Он вынул руку из-под одеяла и медленно, испытывая радость, что рука подчиняется ему, разжал ладонь. Пластмассовый пенальчик, зажатый в ней, был влажным от пота, но он знал, что это чудодейственный сосуд. Достаточно было положить голубоватое круглое драже, содержащееся в нем, на язык и подождать, пока оно растает, как тревога, беспомощность, бессилие и усталость улетучивались неизвестно куда. При этом лекарство не уводило в нереальный мир снов и безудержной фантазии, после него он мог назвать все предметы, которые видел, помнил, как его зовут и что у него есть жена. Постепенно он начал понимать, где находится, сумел припомнить и то, как сюда попал.

Таблетки появились на столике три дня назад, причем на этикетке было указано, что принимать их следует не более десяти в день. Калах взял в руки пластмассовый пенальчик. Он сделал это по какому-то внутреннему побуждению: ему вдруг очень захотелось иметь что-то свое, только ему принадлежащее. Сестра Агата улыбнулась в ответ и ласково сказала, что это подарок от профессора и что это его успокоит. С тех пор он крепко сжимал пенальчик в потной ладони.
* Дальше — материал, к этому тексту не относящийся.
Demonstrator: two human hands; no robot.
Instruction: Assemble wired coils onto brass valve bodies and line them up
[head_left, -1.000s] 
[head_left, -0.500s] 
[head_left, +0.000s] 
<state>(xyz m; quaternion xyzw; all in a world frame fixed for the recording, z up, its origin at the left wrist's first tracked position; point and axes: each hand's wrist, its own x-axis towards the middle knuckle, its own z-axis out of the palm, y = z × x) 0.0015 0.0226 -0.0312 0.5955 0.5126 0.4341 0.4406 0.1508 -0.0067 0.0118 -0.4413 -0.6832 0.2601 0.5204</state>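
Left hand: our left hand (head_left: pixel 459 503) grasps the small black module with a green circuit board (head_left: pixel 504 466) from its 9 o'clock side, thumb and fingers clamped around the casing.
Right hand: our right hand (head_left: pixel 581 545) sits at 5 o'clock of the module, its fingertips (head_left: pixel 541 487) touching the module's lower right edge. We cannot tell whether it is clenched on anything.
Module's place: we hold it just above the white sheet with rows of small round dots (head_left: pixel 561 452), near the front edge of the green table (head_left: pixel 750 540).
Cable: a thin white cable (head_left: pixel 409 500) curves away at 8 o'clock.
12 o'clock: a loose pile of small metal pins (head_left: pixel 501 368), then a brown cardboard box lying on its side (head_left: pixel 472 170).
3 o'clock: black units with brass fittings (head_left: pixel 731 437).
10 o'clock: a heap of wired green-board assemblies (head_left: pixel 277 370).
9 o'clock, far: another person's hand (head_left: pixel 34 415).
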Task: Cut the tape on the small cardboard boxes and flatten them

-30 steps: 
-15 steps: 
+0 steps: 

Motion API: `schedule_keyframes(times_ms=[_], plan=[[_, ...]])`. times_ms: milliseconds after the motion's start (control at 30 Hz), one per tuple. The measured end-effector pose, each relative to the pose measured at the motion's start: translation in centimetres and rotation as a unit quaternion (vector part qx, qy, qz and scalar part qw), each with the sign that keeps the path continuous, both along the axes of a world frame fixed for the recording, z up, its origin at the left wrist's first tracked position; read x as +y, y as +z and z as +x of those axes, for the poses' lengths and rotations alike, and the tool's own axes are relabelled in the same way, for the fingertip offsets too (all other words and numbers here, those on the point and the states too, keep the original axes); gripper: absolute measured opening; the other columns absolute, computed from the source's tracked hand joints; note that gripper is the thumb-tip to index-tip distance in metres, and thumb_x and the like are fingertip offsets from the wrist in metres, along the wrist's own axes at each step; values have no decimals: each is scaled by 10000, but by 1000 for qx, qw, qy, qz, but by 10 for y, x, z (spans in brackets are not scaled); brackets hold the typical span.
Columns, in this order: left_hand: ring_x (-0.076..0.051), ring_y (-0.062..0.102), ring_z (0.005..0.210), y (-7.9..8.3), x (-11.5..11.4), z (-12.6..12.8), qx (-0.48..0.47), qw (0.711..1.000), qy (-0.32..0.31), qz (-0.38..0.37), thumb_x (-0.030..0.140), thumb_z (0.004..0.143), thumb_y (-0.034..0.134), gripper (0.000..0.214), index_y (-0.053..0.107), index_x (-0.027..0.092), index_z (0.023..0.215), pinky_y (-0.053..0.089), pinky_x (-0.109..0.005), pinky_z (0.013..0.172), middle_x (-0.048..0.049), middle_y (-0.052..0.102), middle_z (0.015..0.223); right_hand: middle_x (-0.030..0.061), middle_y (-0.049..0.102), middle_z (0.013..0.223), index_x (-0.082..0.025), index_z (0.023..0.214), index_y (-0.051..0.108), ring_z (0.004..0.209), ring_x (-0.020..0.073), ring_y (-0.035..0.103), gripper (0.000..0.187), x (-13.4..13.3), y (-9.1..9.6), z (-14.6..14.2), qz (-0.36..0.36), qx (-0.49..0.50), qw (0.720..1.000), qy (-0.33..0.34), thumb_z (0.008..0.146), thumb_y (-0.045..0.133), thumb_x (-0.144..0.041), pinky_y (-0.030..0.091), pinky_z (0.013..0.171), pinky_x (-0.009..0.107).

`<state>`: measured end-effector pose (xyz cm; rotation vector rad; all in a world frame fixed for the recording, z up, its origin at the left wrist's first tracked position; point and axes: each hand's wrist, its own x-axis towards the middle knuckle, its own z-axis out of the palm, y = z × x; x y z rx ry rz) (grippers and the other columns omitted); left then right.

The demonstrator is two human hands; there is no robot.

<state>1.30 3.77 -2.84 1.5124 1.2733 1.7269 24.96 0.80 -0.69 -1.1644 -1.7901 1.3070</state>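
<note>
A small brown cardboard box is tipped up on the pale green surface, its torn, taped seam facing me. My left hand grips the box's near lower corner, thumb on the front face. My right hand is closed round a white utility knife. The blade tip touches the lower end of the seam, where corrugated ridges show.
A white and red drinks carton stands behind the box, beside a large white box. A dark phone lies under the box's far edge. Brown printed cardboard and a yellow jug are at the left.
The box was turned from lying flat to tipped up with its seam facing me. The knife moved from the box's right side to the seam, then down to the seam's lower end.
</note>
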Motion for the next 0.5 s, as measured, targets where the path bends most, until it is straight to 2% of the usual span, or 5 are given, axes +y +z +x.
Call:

Калах снова спрятал руку под одеяло, отвернулся к стене и закрыл глаза. Через несколько минут он опять спокойно спал.

Солнце уже ушло из палаты, когда открылась дверь и внутрь заглянули двое. Один из них подошел к кровати и положил пациенту на лоб холодную ладонь.

— Спит. — Он отнял руку и повернулся к своему спутнику.

— А негала здесь нет? — спросил тот и подошел к столику, на котором лежали лекарства.

— Сами видите, Гордан, — ответил профессор и слегка подтолкнул посетителя к двери.

— А где эта монахиня? — спросил Гордан в коридоре.

— У себя в комнате, — показал Симор на дверь, над которой висел крест.

Когда профессор, предварительно постучав, вошел, сестра Агата сидела за столом и читала Библию. Слегка вздрогнув, она отложила книгу и любезно предложила сесть.

— Я хотел бы вас кое о чем спросить, — начал Симор, усаживаясь на стул. — Вы говорили кому-нибудь, кто такой больной из палаты номер семь?

Капитан Гордан между тем подошел к окну и выглянул на улицу, делая вид, что этот разговор его совершенно не интересует.

— Вы имеете в виду господина Майера? — уточнила женщина и приветливо улыбнулась. — Да, господин профессор, я еще помню его имя. Он выкрикивал его в первые дни, пока не поверил, что его зовут Олаф Енсен.

— Я спрашиваю, вы говорили кому-нибудь о том, что его в действительности зовут Майер? — настойчиво повторил профессор.

— А для чего? — удивилась она. — Ведь и так все это знали.

Симор съежился под взглядом Гордана, которым тот наградил его, и задал новый вопрос:

— Какие лекарства вы даете пациенту из палаты номер три?

— Только те, которые вы назначаете и которые готовил господин ассистент, — ответила она и удивленно посмотрела в сторону человека, стоявшего у окна. — А что случилось? — До нее вдруг дошла необычность ситуации.